REQUIRED ACTION =
Return every line below exactly.

INFORMATION PROVIDED =
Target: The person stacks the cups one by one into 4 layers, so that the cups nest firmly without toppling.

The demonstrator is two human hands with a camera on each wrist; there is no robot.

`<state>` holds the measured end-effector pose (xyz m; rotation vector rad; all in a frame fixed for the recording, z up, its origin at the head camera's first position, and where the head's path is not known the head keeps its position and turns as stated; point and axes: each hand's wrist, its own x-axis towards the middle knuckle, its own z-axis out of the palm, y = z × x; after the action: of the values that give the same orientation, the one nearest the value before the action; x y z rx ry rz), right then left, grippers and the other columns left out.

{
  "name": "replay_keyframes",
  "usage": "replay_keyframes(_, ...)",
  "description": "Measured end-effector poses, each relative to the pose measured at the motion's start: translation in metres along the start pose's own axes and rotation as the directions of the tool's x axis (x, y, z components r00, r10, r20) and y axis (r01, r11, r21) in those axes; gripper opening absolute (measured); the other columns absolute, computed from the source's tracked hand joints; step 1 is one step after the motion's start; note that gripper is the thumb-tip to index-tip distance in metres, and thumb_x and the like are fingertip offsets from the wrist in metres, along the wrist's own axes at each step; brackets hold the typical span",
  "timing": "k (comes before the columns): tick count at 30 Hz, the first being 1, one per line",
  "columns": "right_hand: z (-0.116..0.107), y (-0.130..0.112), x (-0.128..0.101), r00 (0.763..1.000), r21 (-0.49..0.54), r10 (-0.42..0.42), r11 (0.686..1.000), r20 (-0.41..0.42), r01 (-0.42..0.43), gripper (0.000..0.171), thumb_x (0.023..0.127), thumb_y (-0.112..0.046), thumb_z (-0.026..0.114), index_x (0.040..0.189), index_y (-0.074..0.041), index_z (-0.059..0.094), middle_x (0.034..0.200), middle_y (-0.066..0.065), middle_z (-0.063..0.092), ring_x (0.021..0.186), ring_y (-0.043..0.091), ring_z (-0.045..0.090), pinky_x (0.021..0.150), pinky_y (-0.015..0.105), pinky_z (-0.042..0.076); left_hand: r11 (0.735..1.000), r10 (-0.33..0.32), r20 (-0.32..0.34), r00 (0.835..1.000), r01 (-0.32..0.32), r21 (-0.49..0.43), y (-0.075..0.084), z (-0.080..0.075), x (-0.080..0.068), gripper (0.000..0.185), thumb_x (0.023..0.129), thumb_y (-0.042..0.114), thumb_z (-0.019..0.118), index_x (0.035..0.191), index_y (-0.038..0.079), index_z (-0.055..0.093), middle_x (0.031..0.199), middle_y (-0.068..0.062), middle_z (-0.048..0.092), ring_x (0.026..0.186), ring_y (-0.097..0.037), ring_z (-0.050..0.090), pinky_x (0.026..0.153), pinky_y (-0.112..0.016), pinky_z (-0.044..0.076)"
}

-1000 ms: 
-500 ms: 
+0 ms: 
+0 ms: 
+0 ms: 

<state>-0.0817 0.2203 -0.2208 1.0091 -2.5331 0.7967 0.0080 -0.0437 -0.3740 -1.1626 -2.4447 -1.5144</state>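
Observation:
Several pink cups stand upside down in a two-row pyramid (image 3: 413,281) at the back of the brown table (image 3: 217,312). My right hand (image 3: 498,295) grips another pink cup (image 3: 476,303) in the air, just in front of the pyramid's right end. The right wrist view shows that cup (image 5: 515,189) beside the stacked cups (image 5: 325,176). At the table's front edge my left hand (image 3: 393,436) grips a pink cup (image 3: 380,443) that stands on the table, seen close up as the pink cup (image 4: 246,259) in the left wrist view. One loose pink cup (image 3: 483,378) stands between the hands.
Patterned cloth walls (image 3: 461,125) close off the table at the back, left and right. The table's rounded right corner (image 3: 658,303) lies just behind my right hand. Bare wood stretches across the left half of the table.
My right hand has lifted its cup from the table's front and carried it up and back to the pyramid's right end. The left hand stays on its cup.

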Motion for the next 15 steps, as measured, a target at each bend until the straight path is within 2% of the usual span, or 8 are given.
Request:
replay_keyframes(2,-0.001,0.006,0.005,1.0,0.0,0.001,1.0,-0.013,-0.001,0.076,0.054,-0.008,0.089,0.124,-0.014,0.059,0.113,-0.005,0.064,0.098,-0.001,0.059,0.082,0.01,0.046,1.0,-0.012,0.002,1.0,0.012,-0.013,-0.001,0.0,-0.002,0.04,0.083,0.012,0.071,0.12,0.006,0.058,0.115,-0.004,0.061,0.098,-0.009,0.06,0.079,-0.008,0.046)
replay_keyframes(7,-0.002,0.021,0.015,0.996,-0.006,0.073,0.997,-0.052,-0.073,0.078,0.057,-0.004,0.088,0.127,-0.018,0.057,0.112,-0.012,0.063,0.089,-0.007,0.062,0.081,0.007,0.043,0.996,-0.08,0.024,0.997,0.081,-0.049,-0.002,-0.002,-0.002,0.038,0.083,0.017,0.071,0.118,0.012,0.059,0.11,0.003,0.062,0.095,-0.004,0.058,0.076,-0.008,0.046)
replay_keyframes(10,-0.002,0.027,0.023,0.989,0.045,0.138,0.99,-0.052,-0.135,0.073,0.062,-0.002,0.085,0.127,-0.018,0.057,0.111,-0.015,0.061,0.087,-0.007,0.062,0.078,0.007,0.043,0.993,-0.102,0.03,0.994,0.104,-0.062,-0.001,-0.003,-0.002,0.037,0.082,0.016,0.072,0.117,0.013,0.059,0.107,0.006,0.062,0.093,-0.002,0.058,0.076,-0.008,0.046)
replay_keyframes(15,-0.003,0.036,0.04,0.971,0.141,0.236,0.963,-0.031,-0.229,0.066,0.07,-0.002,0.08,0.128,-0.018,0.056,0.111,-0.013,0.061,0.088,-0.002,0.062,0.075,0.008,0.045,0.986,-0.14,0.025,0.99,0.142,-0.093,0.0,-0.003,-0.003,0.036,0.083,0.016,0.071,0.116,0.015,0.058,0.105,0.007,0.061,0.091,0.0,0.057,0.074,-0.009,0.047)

ANSWER SECTION =
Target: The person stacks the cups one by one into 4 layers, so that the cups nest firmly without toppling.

The demonstrator is two human hands with a camera on each wrist; there is no robot.

`<state>` holds the measured end-effector pose (xyz m; rotation vector rad; all in a frame fixed for the recording, z up, its origin at the head camera's first position, and where the head's path is not known the head keeps its position and turns as stated; point and axes: each hand's wrist, its own x-axis towards the middle knuckle, its own z-axis out of the palm, y = z × x; after the action: of the values that give the same orientation, the one nearest the value before the action; x y z rx ry rz), right then left, grippers and the other columns left out.

{
  "name": "replay_keyframes",
  "usage": "replay_keyframes(_, ...)",
  "description": "Measured end-effector poses, each relative to the pose measured at the motion's start: translation in metres along the start pose's own axes and rotation as the directions of the tool's x axis (x, y, z components r00, r10, r20) and y axis (r01, r11, r21) in those axes; gripper opening absolute (measured); the other columns absolute, computed from the source's tracked hand joints; step 1 is one step after the motion's start; note that gripper is the thumb-tip to index-tip distance in metres, and thumb_x and the like are fingertip offsets from the wrist in metres, along the wrist's own axes at each step; brackets hold the typical span",
  "timing": "k (comes before the columns): tick count at 30 Hz, the first being 1, one per line",
  "columns": "right_hand: z (-0.116..0.107), y (-0.130..0.112), x (-0.128..0.101), r00 (0.763..1.000), r21 (-0.49..0.54), r10 (-0.42..0.42), r11 (0.686..1.000), r20 (-0.41..0.42), r01 (-0.42..0.43), gripper (0.000..0.171), thumb_x (0.023..0.127), thumb_y (-0.112..0.046), thumb_z (-0.026..0.114), index_x (0.040..0.189), index_y (-0.074..0.041), index_z (-0.059..0.094), middle_x (0.034..0.200), middle_y (-0.066..0.065), middle_z (-0.063..0.092), ring_x (0.021..0.186), ring_y (-0.043..0.091), ring_z (-0.045..0.090), pinky_x (0.021..0.150), pinky_y (-0.015..0.105), pinky_z (-0.042..0.076); left_hand: r11 (0.735..1.000), r10 (-0.33..0.32), r20 (-0.32..0.34), r00 (0.835..1.000), r01 (-0.32..0.32), r21 (-0.49..0.43), y (-0.075..0.084), z (-0.080..0.075), x (-0.080..0.068), gripper (0.000..0.185), thumb_x (0.023..0.129), thumb_y (-0.042..0.114), thumb_z (-0.019..0.118), index_x (0.035..0.191), index_y (-0.038..0.079), index_z (-0.055..0.093), middle_x (0.031..0.199), middle_y (-0.068..0.062), middle_z (-0.048..0.092), ring_x (0.026..0.186), ring_y (-0.097..0.037), ring_z (-0.050..0.090), pinky_x (0.026..0.153), pinky_y (-0.112..0.016), pinky_z (-0.044..0.076)"
}

-1000 ms: 
-500 ms: 
+0 ms: 
+0 ms: 
+0 ms: 

<state>-0.0817 0.2203 -0.2208 1.0091 -2.5331 0.7967 0.0080 -0.0437 -0.3740 -1.1626 -2.4447 -1.5144</state>
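Observation:
Several pink cups stand upside down in a two-row pyramid (image 3: 413,281) at the back of the brown table (image 3: 217,312). My right hand (image 3: 498,295) grips another pink cup (image 3: 476,303) in the air, just in front of the pyramid's right end. The right wrist view shows that cup (image 5: 515,189) beside the stacked cups (image 5: 325,176). At the table's front edge my left hand (image 3: 393,436) grips a pink cup (image 3: 380,443) that stands on the table, seen close up as the pink cup (image 4: 246,259) in the left wrist view. One loose pink cup (image 3: 483,378) stands between the hands.
Patterned cloth walls (image 3: 461,125) close off the table at the back, left and right. The table's rounded right corner (image 3: 658,303) lies just behind my right hand. Bare wood stretches across the left half of the table.
My right hand has lifted its cup from the table's front and carried it up and back to the pyramid's right end. The left hand stays on its cup.
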
Motion for the next 15 steps, as measured, a target at each bend until the straight path is within 2% of the usual span, or 8 are given.
Request:
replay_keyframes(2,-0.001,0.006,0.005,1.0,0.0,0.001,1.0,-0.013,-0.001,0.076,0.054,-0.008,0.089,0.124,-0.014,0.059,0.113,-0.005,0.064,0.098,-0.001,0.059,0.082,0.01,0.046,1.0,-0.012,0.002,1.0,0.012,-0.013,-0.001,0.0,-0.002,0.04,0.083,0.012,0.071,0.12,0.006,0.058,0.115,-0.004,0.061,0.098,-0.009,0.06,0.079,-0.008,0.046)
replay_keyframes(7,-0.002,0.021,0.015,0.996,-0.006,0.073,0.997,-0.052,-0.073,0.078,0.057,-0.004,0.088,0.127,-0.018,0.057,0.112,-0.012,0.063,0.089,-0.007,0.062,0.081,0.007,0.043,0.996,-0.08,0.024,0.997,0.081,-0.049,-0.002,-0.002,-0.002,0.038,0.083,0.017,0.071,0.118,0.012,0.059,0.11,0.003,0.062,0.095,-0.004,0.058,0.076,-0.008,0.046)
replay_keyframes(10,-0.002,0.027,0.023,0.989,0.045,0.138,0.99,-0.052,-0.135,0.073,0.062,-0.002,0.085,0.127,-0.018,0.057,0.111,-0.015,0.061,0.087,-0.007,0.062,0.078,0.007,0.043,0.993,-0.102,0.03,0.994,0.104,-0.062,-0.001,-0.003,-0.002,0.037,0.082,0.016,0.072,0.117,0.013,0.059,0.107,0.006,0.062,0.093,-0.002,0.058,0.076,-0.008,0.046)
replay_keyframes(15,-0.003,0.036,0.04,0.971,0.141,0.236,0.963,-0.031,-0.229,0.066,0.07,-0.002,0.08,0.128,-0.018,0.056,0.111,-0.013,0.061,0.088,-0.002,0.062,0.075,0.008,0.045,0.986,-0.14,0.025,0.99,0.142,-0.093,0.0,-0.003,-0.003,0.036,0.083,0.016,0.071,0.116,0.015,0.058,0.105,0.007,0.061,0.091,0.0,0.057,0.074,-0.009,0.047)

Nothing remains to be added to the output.